The company announced its closure on August 26, 2001. It was perceived as an early indicator of the growing dot-com bust. Upon the company's closing, all unused flooz credits became worthless and nonrefundable. Over its short history, flooz.com reportedly exhausted $35 to $50 million in venture capital.
GovWorks.com was originally called Public Data Systems and produced software to help government clients track contracts and purchasing functions. But the company transitioned toward becoming an Internet portal as the Internet boom accelerated.
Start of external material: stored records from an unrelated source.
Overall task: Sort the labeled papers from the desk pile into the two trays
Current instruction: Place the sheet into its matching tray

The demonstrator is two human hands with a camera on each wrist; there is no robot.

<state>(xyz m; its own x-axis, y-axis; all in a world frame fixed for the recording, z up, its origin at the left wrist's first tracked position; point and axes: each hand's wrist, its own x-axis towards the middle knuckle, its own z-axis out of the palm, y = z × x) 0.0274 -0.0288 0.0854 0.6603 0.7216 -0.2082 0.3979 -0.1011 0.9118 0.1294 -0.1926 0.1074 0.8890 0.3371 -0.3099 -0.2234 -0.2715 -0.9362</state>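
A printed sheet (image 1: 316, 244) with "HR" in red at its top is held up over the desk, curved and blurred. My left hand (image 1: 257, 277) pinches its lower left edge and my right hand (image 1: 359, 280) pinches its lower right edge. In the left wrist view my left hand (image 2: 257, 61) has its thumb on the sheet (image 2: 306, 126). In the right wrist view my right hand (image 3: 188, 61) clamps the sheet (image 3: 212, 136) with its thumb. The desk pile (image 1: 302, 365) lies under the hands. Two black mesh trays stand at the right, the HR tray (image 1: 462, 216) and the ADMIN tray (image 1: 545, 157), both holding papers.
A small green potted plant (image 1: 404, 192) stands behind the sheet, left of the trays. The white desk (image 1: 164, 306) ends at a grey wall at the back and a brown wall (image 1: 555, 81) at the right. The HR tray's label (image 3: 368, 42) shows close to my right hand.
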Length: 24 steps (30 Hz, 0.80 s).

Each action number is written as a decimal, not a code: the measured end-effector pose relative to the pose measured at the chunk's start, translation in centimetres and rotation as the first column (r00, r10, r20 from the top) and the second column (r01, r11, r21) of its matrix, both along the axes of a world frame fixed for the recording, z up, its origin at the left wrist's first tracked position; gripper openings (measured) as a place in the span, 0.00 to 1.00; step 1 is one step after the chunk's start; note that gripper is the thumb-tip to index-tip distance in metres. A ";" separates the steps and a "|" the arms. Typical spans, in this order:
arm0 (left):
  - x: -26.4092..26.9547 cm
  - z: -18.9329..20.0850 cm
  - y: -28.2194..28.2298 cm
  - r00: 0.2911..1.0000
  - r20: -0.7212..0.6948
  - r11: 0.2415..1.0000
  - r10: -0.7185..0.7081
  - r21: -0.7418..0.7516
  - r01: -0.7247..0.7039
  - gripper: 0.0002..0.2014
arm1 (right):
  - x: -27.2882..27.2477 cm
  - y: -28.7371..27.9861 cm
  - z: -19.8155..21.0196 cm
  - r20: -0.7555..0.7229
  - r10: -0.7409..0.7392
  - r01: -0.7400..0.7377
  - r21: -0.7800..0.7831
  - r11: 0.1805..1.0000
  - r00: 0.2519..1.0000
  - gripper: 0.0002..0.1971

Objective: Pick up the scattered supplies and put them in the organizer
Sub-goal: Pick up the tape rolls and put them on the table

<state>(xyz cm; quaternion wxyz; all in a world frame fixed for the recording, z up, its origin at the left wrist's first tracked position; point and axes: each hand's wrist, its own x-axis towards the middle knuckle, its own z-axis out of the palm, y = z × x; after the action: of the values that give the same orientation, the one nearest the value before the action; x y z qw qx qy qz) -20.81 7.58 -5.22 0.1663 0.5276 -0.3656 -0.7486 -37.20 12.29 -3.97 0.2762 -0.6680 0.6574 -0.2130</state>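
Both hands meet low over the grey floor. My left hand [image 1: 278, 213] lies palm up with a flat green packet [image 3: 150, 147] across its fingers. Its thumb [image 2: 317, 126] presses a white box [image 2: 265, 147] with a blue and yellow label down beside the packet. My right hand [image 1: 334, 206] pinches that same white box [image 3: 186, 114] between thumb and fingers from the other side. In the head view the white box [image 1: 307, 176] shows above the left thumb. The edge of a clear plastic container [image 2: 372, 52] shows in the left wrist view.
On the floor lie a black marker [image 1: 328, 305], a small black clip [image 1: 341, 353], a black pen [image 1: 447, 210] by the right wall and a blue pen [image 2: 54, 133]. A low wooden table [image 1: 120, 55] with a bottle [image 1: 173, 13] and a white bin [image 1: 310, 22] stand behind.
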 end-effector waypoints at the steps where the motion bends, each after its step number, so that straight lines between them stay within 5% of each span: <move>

The company sold in 2001 to First Data Corporation, which resulted in a loss for both the founders and investors. The company, it turns out, had burned through roughly $60 million in venture capital. It was later profiled in the 2001 documentary film Startup.com.
eToys was launched in 1997, with funding from Sequoia Capital, Highland Capital Partners and Idealab. EToys had a highly successful Initial Public Offering in 1999. Shares issued at $20 rose to $76 on the first day of trading. At its peak, the company was valued at more than $8 billion. Share price plummeted to less than $1 when it declared bankruptcy in February 2001. Nearly all the eToys assets were acquired by KB Toys in two separate bankruptcy auctions, then later sold to D.E. Shaw, a New York-based hedge fund.
The eToys.com Web site was eventually reopened by eToys Direct Inc., a descendant of Internet startup and KB Toys partner Brainplay.com. Today, it continues to market toys by mail order under the eToys name through both the Web site and printed catalogs.
Kibu.com, an online community for teenage girls backed by prominent Silicon Valley investors, is one of the rare now-defunct dotcom companies that didn't run through all of its cash before calling it quits. In fact, when it closed in October 2000, the company had not run out of the $22 million it raised.
Though Kibu had started to attract traffic from its target demographic (one of the fastest-growing segments of Web users), company officials said in a statement they decided to shut down because "Kibu's timing in financial markets could not have been worse."
The end came just 46 days after the company's launch party.
The company that promised free delivery of pretty much anything in about an hour, was founded by young investment bankers in New York in 1998. The company raised an estimated $250 million, including $60 million from Amazon.com, but was frequently criticized for its business model, which used primarily bicycle messengers to deliver goods.
While popular with college students and young professionals, the company failed soon after the collapse of the dot-com bubble, shutting down in april 2001.
Broadcast.com was a Web radio company founded as "AudioNet" in September 1995. Todd Wagner and Mark Cuban later led the organization to largely capitalize on the dot-com bubble, and the company eventually was acquired by Yahoo for $5.9 billion in Yahoo stock. Yahoo split the company into separate services and discontinued its functionality.
As of December 2009, broadcast.com redirects to yahoo.com.